Unprivileged OpenJ9 CRIU Support

Overview

The previous blog introduced using OpenJ9 CRIU Support. However, the application had to be run with elevated privileges. This blog outlines how to use OpenJ9 CRIU Support with minimal privileges. We have tested running a UBI8 container on RHEL 8.6 and a Ubuntu 22.04 container on Ubuntu 22.04 with the latest kernel updates (this is important since there was an issue fixed in the latest updates that was preventing successful restore); YMMV on other OSs.

Prerequisites

  • A kernel that supports the CAP_CHECKPOINT_RESTORE Linux capability. This capability was introduced in kernel version 5.9 but has been backported to RHEL kernel versions used in RHEL 8.6.
  • The latest version of podman for the linux distribution; at the time of this blog post, docker does not yet support CAP_CHECKPOINT_RESTORE (though this support seems to be present in the development stream at the docker project).
  • podman configured to use crun or runc.
  • If using runc, the version needs to be 1.1.3 or higher to have the recent fix which enables mounting /proc/sys/kernel/ns_last_pid.
  • The custom seccomp profile (renamed to criuseccompprofile.json).

Unlike docker, podman does not use a daemon with root authority, so the user who launches the container must have the authority to grant it the necessary Linux capabilities. This blog assumes the podman commands are run as the root user.

Get the containerfile

The following section uses a Ubuntu 22.04 container. Click here to jump to using a UBI8 container.

Ubuntu 22.04

To get started clone the InstantOnStartupGuide repo

git clone https://github.com/ibmruntimes/InstantOnStartupGuide.git
cd InstantOnStartupGuide

Next build the container image. This will first acquire the prerequisites for running Eclipse OpenJ9, then it will acquire the CRIU prerequisites and build CRIU from source. It is important to note that the CRIU source in this container file comes from here as it includes changes not yet in the headstream that are needed to perform an unprivileged restore.

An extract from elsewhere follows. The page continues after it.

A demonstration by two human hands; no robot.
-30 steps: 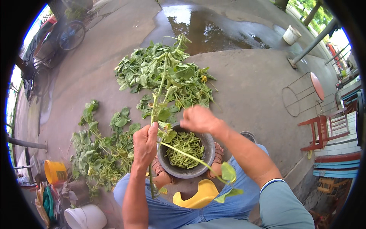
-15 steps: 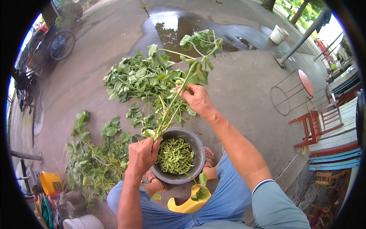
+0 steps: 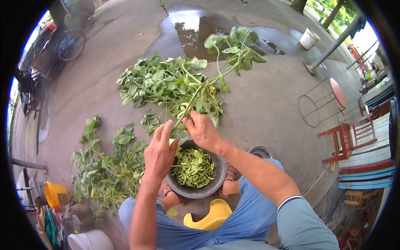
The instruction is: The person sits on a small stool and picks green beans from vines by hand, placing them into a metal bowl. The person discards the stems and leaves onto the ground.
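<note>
A green soybean plant (image 3: 195, 98) with pods and leaves slants away from me above a dark round basin (image 3: 218, 183). My left hand (image 3: 158, 146) is at the stem's lower end, fingers fairly straight and the stem running in between fingers and thumb; its exact grip is partly hidden. Just above it, my right hand (image 3: 203, 131) pinches the stem with thumb and fingers. Loose green pods (image 3: 193, 168) fill much of the basin, which stands between my feet.
Leafy plant heaps lie beyond the basin (image 3: 154, 81) and to its left (image 3: 110, 166). A yellow plastic stool (image 3: 208, 216) is beneath me, a metal bowl (image 3: 260, 151) by my right knee. A yellow bucket (image 3: 56, 194), white bucket (image 3: 91, 241), round stool (image 3: 336, 91) and red chair (image 3: 339, 141) stand around.
My right hand has slid down the stem towards my left hand, whose fingers have straightened upward. The plant's top has swung right. The leafy sprig over the basin's near rim is gone from there.
</note>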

podman build -f Containerfiles/Containerfile.ubuntu22.unprivileged -t instantondemo .

The next section goes over using a UBI8 containerfile. Click here to jump to trying the demo.

UBI8

To get started clone the InstantOnStartupGuide repo

git clone https://github.com/ibmruntimes/InstantOnStartupGuide.git
cd InstantOnStartupGuide

Next build the container image. This will first acquire the prerequisites for running Eclipse OpenJ9, then it will acquire the CRIU prerequisites as well as the CRIU binary and shared library. It is important to note that the CRIU binary pulled into this container file is built from this source level as it includes changes not yet in the headstream that are needed to perform an unprivileged restore.

podman build -f Containerfiles/Containerfile.ubi8.unprivileged -t instantondemo .

It is worth noting that this containerfile is different from its privileged counterpart in that instead of deriving from registry.access.redhat.com/ubi8/ubi:latest, it derives from icr.io/appcafe/open-liberty:beta-instanton which comes from the Open Liberty Instant On blog post. In order to build CRIU from source, one needs to have a subscription to a Red Hat Entitlement Server; this blog post does not assume this of the reader.

Trying the demo

Launch the container image

podman run --user 1001 --privileged -it --name checkpoint_run instantondemo

Note, we’re running with --privileged as this container will only be used to run the application to build the checkpoint. Typically this step is expected to occur during the build phase of a deployment pipeline, and therefore will not be executed in a production environment where it may be susceptible to external threats. However, the restore step will not be run with --privileged. Therefore, we need to take a few steps to facilitate this.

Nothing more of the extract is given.